Required action — A line below contains "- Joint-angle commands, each", and a later one contains "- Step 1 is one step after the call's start". Repeat both, with every line between them, exactly.

(Source records)
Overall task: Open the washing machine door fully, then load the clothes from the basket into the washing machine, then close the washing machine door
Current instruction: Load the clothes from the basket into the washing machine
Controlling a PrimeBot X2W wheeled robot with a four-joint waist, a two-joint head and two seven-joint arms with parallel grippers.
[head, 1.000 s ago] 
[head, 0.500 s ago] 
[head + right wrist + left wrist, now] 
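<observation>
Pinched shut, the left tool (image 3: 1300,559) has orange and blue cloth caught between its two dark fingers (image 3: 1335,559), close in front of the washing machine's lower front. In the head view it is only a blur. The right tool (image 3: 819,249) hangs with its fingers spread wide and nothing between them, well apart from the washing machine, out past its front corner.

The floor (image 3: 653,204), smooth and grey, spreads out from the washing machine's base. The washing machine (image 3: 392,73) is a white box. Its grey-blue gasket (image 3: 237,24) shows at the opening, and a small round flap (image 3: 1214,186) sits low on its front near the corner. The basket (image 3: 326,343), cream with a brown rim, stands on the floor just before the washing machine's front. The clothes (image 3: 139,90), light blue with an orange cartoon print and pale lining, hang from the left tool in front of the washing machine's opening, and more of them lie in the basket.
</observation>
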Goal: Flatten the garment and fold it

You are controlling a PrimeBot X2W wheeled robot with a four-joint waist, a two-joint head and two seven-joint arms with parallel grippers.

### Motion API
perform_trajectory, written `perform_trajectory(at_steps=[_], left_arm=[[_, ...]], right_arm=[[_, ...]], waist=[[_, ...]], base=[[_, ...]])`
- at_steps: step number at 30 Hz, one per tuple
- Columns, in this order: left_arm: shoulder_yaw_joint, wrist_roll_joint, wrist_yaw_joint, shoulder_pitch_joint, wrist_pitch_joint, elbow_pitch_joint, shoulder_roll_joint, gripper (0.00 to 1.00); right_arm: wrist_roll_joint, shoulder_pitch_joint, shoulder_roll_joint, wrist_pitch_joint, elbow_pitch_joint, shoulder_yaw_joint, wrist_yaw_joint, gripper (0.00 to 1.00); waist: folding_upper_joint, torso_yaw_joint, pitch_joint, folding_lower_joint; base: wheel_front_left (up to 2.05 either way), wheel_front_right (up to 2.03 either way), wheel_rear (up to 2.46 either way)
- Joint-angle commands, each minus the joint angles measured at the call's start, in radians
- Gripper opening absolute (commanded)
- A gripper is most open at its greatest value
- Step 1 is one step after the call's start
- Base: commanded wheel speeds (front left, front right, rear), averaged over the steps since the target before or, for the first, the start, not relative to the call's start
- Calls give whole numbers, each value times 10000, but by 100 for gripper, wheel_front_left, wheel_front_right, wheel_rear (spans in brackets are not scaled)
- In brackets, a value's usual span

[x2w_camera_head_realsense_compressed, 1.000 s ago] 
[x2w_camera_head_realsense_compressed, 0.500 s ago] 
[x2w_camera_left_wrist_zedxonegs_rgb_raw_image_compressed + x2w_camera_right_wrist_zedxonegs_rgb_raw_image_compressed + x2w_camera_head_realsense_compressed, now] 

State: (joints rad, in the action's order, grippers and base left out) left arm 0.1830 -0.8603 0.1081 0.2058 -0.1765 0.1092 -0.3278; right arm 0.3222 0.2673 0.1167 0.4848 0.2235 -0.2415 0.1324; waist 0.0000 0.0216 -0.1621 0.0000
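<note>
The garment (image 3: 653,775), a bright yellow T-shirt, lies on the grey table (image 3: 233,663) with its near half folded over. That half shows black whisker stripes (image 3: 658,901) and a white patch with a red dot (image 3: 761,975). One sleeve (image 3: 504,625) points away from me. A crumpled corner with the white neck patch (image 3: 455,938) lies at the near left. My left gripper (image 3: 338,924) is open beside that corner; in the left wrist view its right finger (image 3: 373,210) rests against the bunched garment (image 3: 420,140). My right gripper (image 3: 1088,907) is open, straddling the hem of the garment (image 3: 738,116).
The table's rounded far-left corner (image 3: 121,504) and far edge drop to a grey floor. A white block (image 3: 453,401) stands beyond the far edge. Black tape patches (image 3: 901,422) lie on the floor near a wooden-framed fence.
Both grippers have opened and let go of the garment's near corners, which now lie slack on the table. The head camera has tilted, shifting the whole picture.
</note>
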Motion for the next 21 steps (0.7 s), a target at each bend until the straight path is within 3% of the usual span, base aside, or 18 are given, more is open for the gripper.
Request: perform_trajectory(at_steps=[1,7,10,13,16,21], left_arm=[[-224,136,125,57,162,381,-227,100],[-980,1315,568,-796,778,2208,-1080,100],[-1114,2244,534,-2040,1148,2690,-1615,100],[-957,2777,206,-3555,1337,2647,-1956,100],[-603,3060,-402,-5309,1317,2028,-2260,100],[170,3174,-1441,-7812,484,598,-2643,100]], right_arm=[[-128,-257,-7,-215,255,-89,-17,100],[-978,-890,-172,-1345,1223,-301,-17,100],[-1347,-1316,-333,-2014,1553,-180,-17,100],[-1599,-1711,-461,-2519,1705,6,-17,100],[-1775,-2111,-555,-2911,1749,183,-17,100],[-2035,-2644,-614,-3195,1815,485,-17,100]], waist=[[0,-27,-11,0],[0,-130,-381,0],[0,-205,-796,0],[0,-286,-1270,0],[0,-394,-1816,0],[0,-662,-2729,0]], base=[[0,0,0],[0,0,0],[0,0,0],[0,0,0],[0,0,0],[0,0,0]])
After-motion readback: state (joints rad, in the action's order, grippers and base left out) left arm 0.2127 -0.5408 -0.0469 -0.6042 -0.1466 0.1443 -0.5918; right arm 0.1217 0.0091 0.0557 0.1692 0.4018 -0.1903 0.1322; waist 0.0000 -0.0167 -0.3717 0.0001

Written response —
- Joint-angle commands, each minus the joint angles measured at the call's start, in radians
- Gripper opening absolute (commanded)
- A gripper is most open at its greatest value
- Step 1 is one step after the call's start

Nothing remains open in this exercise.